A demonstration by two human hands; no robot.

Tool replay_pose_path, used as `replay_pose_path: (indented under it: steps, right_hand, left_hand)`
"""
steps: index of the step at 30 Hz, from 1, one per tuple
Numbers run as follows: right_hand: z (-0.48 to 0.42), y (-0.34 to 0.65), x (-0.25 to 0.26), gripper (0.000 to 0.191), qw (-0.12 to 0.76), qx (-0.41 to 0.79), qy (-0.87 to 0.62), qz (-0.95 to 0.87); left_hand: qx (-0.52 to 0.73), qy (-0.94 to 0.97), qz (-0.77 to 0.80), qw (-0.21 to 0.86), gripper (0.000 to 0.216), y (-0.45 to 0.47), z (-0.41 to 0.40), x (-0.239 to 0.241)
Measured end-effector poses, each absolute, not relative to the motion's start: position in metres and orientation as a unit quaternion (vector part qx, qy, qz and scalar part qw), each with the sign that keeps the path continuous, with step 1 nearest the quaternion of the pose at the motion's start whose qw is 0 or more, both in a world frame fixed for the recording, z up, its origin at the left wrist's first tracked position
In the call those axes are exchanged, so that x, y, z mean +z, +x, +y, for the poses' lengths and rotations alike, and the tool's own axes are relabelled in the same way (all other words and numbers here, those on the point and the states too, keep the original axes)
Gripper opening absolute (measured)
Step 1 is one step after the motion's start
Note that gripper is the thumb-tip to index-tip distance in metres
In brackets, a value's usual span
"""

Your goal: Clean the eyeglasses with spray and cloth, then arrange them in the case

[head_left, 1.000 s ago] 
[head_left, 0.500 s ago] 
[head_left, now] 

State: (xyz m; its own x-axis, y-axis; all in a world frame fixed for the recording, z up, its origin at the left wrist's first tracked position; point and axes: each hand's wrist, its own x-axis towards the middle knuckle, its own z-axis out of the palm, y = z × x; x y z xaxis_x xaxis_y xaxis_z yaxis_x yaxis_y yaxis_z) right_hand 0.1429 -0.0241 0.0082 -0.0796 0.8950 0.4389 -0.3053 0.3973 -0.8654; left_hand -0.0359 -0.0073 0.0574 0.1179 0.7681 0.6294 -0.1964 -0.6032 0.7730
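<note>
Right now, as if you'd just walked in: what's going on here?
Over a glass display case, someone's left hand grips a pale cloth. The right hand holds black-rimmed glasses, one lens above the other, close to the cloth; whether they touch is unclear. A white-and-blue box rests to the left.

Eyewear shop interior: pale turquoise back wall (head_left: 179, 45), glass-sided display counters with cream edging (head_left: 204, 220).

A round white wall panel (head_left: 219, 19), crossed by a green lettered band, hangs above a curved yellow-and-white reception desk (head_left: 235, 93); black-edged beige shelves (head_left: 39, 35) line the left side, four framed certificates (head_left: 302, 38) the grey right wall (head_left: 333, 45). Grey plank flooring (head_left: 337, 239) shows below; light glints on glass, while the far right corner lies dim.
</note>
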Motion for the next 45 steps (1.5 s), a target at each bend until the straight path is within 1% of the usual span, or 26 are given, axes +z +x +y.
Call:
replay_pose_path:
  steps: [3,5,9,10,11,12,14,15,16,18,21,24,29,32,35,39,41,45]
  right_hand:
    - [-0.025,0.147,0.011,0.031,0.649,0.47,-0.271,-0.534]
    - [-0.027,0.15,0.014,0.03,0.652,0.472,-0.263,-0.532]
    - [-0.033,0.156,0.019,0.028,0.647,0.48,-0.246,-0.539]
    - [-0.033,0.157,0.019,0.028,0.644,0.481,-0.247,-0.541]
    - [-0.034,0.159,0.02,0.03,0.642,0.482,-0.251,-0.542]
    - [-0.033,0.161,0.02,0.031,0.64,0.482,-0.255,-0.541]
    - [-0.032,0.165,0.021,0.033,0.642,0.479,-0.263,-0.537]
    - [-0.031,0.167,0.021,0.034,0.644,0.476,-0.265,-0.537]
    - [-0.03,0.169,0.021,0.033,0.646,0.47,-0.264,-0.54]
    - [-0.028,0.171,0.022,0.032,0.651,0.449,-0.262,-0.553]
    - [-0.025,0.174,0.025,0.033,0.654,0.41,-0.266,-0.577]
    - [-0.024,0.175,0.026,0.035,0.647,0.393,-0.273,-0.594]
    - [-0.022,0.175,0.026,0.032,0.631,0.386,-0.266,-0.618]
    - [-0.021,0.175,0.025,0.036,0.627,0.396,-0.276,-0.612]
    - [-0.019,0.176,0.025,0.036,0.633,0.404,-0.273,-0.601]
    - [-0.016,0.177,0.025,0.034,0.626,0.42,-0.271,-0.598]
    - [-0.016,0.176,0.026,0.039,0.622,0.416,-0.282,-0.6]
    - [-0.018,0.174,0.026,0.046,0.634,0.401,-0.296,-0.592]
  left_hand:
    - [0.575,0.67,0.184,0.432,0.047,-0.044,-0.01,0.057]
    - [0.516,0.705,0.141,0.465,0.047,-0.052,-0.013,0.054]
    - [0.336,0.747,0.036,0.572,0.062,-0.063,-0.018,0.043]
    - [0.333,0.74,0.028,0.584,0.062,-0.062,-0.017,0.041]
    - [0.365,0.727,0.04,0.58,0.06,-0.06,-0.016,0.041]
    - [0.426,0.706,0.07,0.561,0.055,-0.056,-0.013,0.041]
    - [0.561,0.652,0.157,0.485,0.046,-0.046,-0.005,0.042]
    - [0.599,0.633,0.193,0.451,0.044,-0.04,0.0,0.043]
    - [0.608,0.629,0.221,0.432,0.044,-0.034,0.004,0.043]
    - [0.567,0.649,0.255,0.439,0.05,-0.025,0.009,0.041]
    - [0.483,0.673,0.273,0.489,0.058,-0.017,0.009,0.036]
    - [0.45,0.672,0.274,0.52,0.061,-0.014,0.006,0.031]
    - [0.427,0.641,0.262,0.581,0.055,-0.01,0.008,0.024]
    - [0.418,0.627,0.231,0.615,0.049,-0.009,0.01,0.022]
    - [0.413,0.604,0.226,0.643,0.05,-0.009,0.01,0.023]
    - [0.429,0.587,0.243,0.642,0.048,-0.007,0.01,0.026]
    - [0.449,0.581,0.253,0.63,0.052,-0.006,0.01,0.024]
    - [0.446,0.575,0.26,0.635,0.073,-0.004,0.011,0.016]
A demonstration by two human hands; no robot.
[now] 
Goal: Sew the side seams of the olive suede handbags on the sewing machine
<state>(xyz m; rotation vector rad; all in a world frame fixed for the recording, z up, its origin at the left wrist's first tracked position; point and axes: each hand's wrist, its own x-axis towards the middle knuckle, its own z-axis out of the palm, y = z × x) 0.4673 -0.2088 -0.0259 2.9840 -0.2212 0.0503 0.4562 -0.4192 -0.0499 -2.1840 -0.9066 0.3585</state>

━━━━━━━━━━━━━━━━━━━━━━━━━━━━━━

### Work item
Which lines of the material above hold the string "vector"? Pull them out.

### Finished exercise
Measured end-effector poses, each absolute, not relative to the motion's start: position in metres and orientation as a unit quaternion (vector part qx, qy, qz and scalar part qw), each with the sign that keeps the path continuous, with step 1 nearest the quaternion of the pose at the motion's start whose qw is 0 or more, both in a world frame fixed for the recording, z up, its origin at the left wrist's first tracked position
<state>(xyz m; rotation vector rad; all in a world frame fixed for the recording, z up, its origin at the left wrist's first tracked position; point and axes: each hand's wrist, its own x-axis towards the middle knuckle, its own z-axis out of the palm, y = z × x) 0.4673 -0.2088 -0.0259 2.9840 -0.2212 0.0503 0.4562 -0.4192 -0.0499 -2.1840 -0.9066 0.3585</state>

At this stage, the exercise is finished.